In Spanish II, students learn all of the tenses of the Spanish language. With the vocabulary from this course, students are able to summarize past life experiences and narrate the future, as well as describe their desires and wishes. To deepen their fluency, students read a novel in Spanish, watch films, and participate in conversation on themes related to these materials.
Spanish III is an intermediate course providing students the tools to refine their speaking, listening, reading, and writing skills. This course begins with a review of the present, progressive, and past tenses. Students also review the subjunctive mood and its uses, as well as the future, conditional, and perfect tenses. They discuss cultural themes, such as personal relationships, immigration, and adaptation to new cultures. Students encounter Spanish and Latin American culture through watching films and reading a novel in Spanish.

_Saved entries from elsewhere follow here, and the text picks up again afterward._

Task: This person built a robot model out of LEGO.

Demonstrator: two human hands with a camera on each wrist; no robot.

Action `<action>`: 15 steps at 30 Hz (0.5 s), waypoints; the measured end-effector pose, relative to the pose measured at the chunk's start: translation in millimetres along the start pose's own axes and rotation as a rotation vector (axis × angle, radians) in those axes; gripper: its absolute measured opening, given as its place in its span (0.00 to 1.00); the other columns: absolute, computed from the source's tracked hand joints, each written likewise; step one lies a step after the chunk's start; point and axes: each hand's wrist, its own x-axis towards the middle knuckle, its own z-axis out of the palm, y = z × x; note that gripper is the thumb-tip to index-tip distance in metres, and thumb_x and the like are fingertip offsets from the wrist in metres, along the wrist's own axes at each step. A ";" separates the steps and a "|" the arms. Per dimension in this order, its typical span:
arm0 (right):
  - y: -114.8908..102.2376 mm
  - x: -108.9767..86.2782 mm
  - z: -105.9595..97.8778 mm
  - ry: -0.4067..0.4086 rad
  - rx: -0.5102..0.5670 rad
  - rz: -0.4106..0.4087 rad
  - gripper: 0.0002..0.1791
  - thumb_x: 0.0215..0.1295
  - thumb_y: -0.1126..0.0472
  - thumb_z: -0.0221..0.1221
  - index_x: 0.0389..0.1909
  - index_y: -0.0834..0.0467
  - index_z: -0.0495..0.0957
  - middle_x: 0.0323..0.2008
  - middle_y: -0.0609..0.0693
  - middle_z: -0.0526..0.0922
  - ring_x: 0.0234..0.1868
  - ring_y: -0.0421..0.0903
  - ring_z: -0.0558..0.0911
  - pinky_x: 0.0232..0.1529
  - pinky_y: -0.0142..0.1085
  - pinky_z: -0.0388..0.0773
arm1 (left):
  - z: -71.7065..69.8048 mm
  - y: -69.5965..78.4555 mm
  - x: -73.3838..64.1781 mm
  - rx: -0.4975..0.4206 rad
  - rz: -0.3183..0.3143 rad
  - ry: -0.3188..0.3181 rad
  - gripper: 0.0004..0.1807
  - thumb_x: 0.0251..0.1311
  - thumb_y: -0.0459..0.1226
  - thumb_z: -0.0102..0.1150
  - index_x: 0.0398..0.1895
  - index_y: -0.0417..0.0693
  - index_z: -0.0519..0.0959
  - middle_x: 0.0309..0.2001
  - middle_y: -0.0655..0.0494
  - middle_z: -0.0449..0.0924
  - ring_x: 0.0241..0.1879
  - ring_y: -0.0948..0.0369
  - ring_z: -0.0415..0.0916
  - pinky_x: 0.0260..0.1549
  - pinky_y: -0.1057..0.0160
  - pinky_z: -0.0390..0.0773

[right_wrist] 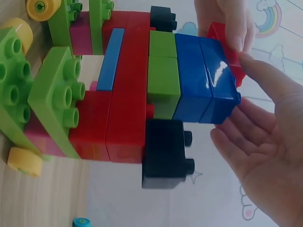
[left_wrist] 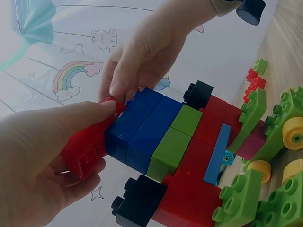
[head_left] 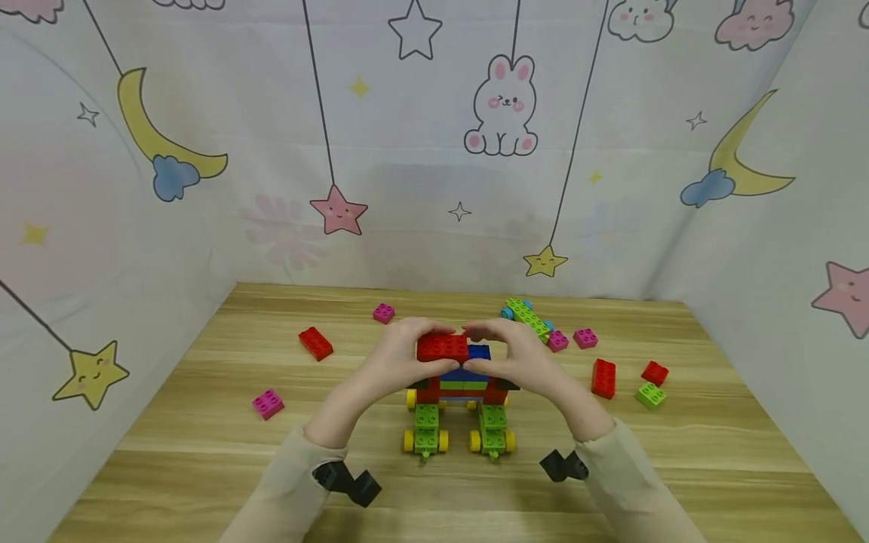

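Observation:
A tall toy-brick build [right_wrist: 128, 85] stands in the middle of the table on green wheeled bases [head_left: 426, 430]. Its upper part stacks red, green and blue bricks, with a black brick [right_wrist: 164, 153] jutting out at each side. My left hand [head_left: 400, 354] pinches a red brick [left_wrist: 87, 142] between thumb and fingers at the top blue brick [right_wrist: 220, 78]. On the other side, my right hand [head_left: 519, 358] has its thumb by the red brick's end, its fingers loosely extended behind the blue bricks. Whether the red brick is fully seated cannot be seen.
Left of the build lie a red brick [head_left: 315, 344] and a pink brick [head_left: 268, 404]; another pink brick [head_left: 383, 313] is farther back. A green wheeled base [head_left: 528, 320] sits behind. To the right are pink bricks [head_left: 585, 338], red bricks [head_left: 603, 378] and a green brick [head_left: 650, 395].

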 end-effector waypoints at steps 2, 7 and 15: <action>0.3 -3.1 -3.2 0.039 -0.006 -0.025 0.25 0.59 0.62 0.68 0.58 0.64 0.77 0.52 0.58 0.83 0.54 0.54 0.81 0.58 0.52 0.77 | 0.8 -0.4 0.4 0.004 -0.001 -0.005 0.24 0.56 0.41 0.70 0.55 0.42 0.80 0.51 0.47 0.83 0.43 0.55 0.79 0.40 0.64 0.82; 5.1 -13.5 -16.5 0.168 -0.060 -0.087 0.21 0.58 0.67 0.67 0.53 0.63 0.79 0.49 0.57 0.85 0.51 0.54 0.83 0.52 0.51 0.79 | 1.8 -0.6 0.2 -0.011 -0.022 -0.008 0.23 0.56 0.41 0.70 0.54 0.42 0.80 0.49 0.47 0.84 0.42 0.55 0.80 0.39 0.64 0.82; 37.4 -34.5 -39.3 0.274 -0.148 -0.096 0.19 0.56 0.71 0.68 0.50 0.64 0.80 0.46 0.57 0.86 0.47 0.53 0.84 0.50 0.25 0.77 | 2.9 0.7 1.4 -0.047 -0.116 -0.022 0.22 0.55 0.41 0.71 0.53 0.45 0.81 0.49 0.48 0.83 0.41 0.56 0.80 0.39 0.64 0.82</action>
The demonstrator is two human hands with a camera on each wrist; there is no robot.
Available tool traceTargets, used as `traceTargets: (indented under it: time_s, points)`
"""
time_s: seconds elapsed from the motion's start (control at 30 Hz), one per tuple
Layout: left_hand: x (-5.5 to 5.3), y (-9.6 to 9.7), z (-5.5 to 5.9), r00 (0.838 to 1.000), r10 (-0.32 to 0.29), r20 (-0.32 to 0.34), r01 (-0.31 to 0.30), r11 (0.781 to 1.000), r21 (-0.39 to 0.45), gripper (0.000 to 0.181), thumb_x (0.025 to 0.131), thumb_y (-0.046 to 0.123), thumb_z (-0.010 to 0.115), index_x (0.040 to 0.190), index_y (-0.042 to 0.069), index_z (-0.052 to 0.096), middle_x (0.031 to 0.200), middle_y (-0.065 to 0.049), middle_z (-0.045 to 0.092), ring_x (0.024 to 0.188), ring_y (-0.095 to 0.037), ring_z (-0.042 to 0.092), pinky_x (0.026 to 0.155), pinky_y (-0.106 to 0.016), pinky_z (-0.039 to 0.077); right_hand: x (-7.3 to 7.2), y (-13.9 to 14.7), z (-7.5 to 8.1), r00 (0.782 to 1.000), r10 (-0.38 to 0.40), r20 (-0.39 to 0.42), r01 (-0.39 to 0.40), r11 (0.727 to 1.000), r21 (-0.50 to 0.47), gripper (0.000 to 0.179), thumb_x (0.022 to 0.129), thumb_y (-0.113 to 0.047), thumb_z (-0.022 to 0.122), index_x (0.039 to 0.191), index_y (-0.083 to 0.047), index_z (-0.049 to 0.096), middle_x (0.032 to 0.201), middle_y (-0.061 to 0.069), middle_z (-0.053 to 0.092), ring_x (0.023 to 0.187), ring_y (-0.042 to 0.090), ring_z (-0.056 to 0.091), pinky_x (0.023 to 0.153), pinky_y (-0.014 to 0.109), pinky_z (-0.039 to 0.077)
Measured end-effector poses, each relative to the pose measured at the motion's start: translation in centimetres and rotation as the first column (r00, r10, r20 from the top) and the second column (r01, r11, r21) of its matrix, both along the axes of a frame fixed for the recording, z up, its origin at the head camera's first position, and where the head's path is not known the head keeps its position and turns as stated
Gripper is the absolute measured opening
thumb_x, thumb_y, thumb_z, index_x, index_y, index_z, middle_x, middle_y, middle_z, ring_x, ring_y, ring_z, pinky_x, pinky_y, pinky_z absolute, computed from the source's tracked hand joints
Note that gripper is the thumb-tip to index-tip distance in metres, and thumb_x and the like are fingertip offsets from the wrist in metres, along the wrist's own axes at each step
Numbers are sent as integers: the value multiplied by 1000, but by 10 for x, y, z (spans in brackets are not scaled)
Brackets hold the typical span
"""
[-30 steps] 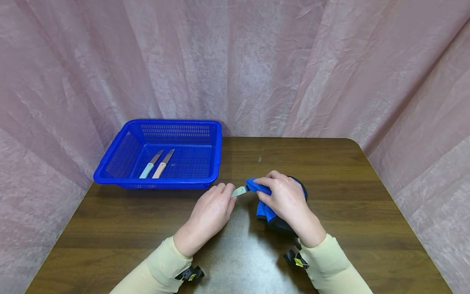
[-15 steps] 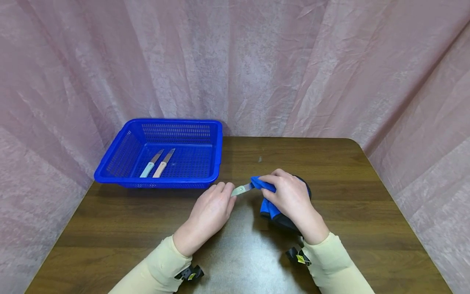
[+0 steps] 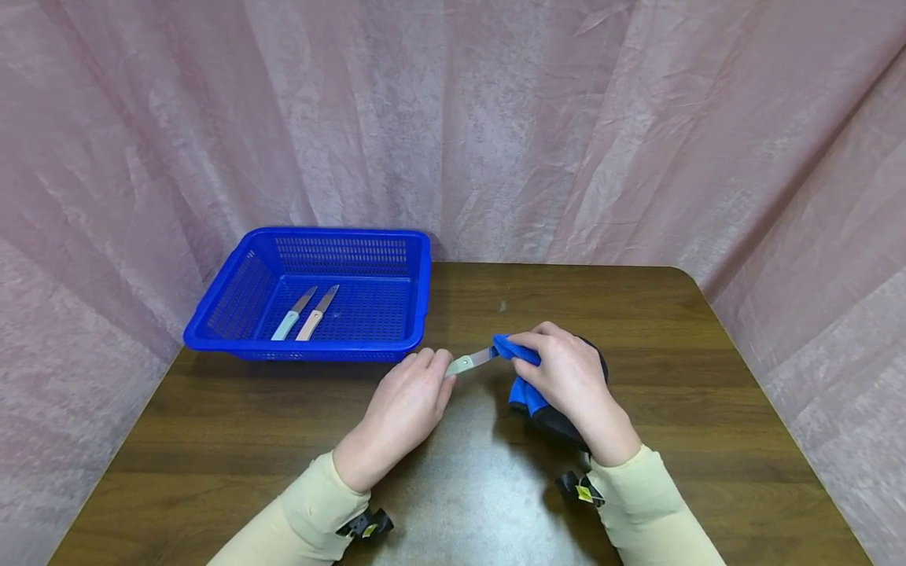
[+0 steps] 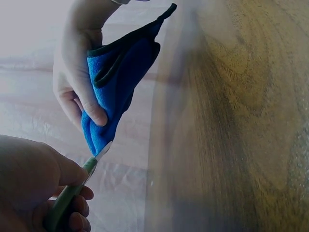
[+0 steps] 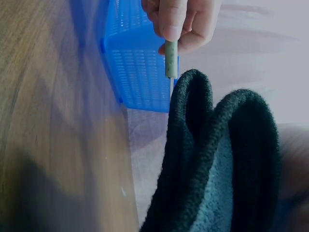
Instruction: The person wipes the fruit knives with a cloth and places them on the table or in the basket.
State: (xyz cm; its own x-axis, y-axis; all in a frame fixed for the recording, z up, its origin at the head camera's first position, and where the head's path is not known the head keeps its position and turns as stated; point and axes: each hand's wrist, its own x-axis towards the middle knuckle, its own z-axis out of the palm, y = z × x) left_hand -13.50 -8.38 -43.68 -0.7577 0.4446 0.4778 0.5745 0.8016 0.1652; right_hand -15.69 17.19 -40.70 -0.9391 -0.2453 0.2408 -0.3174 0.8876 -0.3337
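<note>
My left hand (image 3: 403, 409) grips the pale green handle of a small knife (image 3: 462, 365), its blade pointing right. Around the outer part of that blade, my right hand (image 3: 566, 373) pinches a folded blue cloth (image 3: 525, 395) with a black edge. Some bare blade shows between handle and cloth; the tip is hidden. In the left wrist view the cloth (image 4: 120, 72) hangs in folds from the right hand's fingers, and the green handle (image 4: 63, 205) lies in the left hand's curled fingers. The cloth's dark edge (image 5: 193, 145) covers much of the right wrist view.
A blue plastic basket (image 3: 418, 314) stands at the back left of the wooden table (image 3: 679, 377). Inside lie two knives, one with a light blue handle (image 3: 286, 325) and one with a peach handle (image 3: 310, 325). Pink curtains (image 3: 495, 141) hang behind the table.
My right hand and the cloth have slid right along the blade, away from the left hand. More bare blade now shows beside the handle. The left hand has stayed nearly still.
</note>
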Motion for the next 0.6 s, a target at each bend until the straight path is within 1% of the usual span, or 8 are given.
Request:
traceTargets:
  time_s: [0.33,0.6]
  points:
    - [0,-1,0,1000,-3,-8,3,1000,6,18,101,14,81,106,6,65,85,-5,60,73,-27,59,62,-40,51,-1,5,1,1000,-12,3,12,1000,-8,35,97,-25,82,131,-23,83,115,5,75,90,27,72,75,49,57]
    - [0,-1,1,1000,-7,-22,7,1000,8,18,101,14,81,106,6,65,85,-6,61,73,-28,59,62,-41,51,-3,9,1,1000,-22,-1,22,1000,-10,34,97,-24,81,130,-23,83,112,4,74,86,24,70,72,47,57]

Spanish IV is conducted entirely in Spanish and develops on all aspects of grammar and communication. Students gain fluency of speech and a mastery of written Spanish. The course includes classical and modern poetry, novels, stories, and plays from Spain and Latin America. Along with intense review and practice of all aspects of grammar, students further develop their conversational skills through the use of films. In addition, students lead class discussions and activities on a variety of topics ranging from history to popular culture and contemporary issues.

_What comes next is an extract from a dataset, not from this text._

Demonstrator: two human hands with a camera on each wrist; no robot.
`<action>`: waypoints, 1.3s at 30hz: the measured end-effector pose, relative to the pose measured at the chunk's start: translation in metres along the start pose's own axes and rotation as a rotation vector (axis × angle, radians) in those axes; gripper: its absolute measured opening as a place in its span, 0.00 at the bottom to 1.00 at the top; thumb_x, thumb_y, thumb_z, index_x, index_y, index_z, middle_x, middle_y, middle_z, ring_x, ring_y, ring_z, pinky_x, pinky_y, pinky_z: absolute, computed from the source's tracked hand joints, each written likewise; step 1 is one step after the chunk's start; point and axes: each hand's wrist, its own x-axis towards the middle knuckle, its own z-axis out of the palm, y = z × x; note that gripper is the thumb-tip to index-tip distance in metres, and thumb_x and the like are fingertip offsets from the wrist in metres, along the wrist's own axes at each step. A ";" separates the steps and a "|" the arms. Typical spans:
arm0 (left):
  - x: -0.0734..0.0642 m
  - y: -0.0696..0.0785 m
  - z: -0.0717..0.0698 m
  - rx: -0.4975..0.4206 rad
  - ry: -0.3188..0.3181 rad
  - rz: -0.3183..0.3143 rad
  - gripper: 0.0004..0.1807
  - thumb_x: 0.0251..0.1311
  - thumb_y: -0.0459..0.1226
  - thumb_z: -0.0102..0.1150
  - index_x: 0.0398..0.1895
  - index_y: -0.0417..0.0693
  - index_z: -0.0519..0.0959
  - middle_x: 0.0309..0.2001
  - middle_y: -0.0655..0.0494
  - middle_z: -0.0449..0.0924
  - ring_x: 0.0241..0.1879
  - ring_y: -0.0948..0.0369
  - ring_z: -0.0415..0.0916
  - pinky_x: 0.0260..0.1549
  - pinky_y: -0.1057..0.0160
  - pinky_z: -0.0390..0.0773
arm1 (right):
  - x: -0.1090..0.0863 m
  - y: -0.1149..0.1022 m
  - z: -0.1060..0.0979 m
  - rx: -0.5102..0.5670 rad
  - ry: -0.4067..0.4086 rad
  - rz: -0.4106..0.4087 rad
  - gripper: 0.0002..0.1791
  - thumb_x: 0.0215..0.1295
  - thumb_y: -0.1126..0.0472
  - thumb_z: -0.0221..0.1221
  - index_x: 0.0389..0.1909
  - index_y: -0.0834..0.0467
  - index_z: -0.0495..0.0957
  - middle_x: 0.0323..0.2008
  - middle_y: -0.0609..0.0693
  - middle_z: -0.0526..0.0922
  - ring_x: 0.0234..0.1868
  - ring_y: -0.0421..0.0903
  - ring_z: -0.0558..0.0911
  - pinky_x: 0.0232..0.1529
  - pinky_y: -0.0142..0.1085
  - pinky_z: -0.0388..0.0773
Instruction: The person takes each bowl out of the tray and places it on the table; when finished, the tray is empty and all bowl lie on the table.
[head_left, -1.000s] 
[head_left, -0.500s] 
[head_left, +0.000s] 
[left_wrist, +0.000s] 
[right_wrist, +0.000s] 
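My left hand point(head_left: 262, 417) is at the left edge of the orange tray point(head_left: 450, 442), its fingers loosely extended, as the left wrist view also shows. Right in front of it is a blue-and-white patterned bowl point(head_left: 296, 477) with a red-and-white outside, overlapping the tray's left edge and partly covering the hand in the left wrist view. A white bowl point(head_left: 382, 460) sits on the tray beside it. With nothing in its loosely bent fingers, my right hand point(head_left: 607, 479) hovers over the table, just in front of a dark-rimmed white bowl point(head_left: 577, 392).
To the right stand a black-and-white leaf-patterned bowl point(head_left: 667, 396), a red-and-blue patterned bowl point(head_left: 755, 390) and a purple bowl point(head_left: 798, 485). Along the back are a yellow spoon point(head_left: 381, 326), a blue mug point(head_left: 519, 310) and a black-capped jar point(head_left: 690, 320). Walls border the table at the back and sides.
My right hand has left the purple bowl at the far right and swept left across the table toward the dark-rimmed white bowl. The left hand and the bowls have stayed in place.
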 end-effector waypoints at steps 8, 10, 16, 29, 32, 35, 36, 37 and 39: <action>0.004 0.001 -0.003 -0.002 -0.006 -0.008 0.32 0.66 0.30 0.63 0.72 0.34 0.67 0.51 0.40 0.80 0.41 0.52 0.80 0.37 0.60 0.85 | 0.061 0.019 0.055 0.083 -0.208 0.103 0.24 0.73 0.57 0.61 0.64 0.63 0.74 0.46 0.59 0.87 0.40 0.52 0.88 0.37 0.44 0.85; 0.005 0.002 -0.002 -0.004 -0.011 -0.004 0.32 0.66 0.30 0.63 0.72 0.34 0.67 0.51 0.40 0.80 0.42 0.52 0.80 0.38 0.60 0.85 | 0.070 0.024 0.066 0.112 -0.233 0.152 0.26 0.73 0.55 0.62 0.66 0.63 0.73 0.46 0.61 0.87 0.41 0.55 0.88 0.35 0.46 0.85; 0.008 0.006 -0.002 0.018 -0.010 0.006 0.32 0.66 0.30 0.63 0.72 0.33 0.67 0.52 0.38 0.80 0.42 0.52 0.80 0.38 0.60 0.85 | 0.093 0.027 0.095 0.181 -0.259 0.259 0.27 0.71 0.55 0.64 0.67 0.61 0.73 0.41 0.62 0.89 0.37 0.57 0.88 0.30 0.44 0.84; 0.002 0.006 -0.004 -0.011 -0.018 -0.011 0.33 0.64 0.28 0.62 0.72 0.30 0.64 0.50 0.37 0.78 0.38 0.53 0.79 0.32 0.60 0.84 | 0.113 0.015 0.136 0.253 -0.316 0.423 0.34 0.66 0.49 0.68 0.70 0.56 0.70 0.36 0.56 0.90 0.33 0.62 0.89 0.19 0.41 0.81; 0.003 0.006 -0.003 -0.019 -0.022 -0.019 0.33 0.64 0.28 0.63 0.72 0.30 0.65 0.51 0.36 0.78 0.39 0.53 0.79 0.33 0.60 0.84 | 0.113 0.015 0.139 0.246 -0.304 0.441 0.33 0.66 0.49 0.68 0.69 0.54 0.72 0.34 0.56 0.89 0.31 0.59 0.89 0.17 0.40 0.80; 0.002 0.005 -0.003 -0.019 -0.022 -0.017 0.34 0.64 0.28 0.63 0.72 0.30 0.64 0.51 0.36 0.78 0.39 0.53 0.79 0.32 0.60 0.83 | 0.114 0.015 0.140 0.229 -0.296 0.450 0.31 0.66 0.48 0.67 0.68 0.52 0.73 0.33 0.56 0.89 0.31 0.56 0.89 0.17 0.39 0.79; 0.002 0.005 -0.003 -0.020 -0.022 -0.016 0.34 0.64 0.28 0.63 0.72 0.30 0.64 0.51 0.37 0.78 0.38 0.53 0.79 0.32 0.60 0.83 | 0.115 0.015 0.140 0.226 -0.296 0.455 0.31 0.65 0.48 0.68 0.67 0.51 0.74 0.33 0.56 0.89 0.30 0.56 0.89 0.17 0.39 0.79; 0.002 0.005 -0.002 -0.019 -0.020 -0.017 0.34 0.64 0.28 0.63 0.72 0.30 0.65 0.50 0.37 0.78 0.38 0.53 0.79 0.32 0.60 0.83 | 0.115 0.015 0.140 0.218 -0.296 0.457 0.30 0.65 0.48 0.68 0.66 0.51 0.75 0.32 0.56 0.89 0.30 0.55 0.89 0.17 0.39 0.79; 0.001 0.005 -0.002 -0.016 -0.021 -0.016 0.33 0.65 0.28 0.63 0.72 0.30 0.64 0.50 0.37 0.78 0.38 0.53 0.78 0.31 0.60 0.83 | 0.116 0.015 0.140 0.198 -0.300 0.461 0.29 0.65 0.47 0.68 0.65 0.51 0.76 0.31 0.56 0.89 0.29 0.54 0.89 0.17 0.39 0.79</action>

AP Spanish Language and Culture is a college-level course designed for students who have a good understanding of Spanish grammar, as well as proficiency in the skill areas of listening, speaking, reading, and writing. The focus of the course alternates, with one year presenting Spain and the other Latin America. Students gain fluency in communication through class discussions on a range of topics, and discussions with native speakers. Students interact with diverse resources such as films, podcasts and songs along with complete works of Spanish literature to solidify their vocabulary, grammar and linguistic skills. This course prepares students to be successful on the AP Spanish exam in May.
English as a Second Language II is designed to help intermediate and high intermediate level students achieve advanced-level English proficiency in reading, writing, listening, and speaking. Key features of the course include:
- continued work on building both academic and general vocabulary;
- intensive reading of and listening to more advanced-level texts and lectures;
- projects, papers, surveys, and discussions on a wide range of topics including sociology, consumer behavior, developmental psychology, anthropology, education, and nutritional science.

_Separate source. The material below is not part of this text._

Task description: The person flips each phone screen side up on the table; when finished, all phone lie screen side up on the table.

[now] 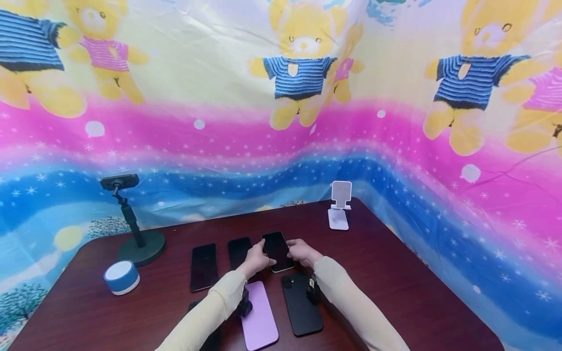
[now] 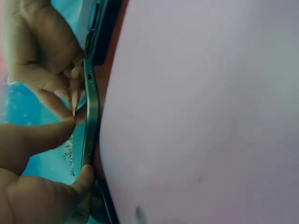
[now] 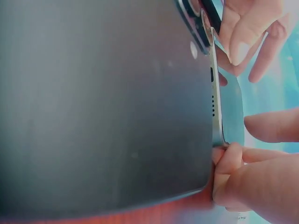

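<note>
Pale sleeves (image 1: 357, 312): closest of all, slanting in from the near side, each with a small dark device (image 1: 245, 303) at the wrist.
Left hand (image 1: 255, 258): grips the left long side of the black-screened phone (image 1: 277, 247), thumb over its lower glass.
Right hand (image 1: 303, 251): fingers curled against the phone's right side near its lower corner, thumb standing apart.
Phone between hands: ahead of the person, glass up, long axis running away, far end leaning slightly left; neither hand is nearer, since both touch it.
Just nearer: a black phone with lenses (image 1: 303, 304), back up, and a lavender phone (image 1: 260, 317) to its left.
Leftward: a part-covered dark phone (image 1: 239, 248), then a larger dark phone (image 1: 204, 267).
Farther across the surface (image 1: 382, 273): a white stand (image 1: 339, 219) right; a blue-and-white cylinder (image 1: 121, 278) and dark green stand (image 1: 141, 246) left.
Hard to make out: the phone's underside, whether it sits clear of the surface, and a dark item (image 1: 212, 339) mostly hidden by the left sleeve.
</note>
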### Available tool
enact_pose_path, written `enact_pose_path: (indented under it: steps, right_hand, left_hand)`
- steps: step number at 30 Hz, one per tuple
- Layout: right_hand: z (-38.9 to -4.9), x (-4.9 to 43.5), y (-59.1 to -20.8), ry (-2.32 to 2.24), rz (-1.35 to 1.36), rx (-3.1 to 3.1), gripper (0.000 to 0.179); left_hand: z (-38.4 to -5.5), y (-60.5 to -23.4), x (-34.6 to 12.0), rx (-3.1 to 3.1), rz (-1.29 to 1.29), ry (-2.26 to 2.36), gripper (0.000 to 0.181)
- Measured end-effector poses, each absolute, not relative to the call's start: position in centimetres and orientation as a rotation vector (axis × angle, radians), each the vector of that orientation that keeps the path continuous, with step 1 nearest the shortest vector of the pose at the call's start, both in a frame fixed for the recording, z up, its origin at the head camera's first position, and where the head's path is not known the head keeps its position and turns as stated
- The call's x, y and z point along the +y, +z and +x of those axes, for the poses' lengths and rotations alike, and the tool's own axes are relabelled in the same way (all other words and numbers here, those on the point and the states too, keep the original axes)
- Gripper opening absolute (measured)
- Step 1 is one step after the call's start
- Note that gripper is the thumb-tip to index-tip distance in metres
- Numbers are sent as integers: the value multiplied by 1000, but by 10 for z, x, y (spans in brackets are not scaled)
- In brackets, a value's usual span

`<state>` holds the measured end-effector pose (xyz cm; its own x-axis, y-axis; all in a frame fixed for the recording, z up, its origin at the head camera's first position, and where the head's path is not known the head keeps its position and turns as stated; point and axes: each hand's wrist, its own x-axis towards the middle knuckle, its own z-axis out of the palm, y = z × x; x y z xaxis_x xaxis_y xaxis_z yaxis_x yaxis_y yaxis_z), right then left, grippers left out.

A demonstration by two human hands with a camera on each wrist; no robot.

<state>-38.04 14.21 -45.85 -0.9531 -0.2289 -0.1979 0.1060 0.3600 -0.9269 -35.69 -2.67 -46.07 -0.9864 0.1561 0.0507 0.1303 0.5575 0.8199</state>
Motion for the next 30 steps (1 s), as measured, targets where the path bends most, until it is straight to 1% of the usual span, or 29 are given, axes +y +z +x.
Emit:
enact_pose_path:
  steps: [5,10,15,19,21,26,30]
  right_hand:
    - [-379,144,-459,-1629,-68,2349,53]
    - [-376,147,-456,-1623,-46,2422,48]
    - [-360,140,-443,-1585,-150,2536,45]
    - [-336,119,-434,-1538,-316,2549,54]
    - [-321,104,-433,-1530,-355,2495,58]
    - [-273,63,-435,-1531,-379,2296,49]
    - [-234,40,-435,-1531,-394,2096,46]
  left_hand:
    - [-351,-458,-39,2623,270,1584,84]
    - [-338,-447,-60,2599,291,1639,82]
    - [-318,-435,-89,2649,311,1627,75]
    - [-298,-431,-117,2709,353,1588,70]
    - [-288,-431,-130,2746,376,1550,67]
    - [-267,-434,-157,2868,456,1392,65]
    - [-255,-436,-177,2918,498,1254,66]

Students will also have opportunities to read books at their current level of proficiency and build their cultural literacy through units on American history, proverbs, culture, and the Bible. Gaining fluency as well as grammatical accuracy are both emphasized in the course. Students will gain more precision in English verb tenses and begin to write with more complex grammatical structures.
English as a Second Language III helps advanced level students achieve college-level English proficiency in reading, writing, listening, and speaking. At the end of the course, students should be able to achieve a 90 or above on the TOEFL. Key features of the course include:
- intensive work on expanding academic vocabulary;
- extensive reading at current level of proficiency;
- intensive reading of and listening to academic texts and lectures.
Students will give presentations, complete projects, and write papers on academic topics such as linguistics, sociology, media studies, international relations, urban planning, ecology, psychology, and health sciences as well as on the Bible and American history and culture. Grammatical topics are similar to those covered in ESL II; however, the forms covered are more complex and require greater precision.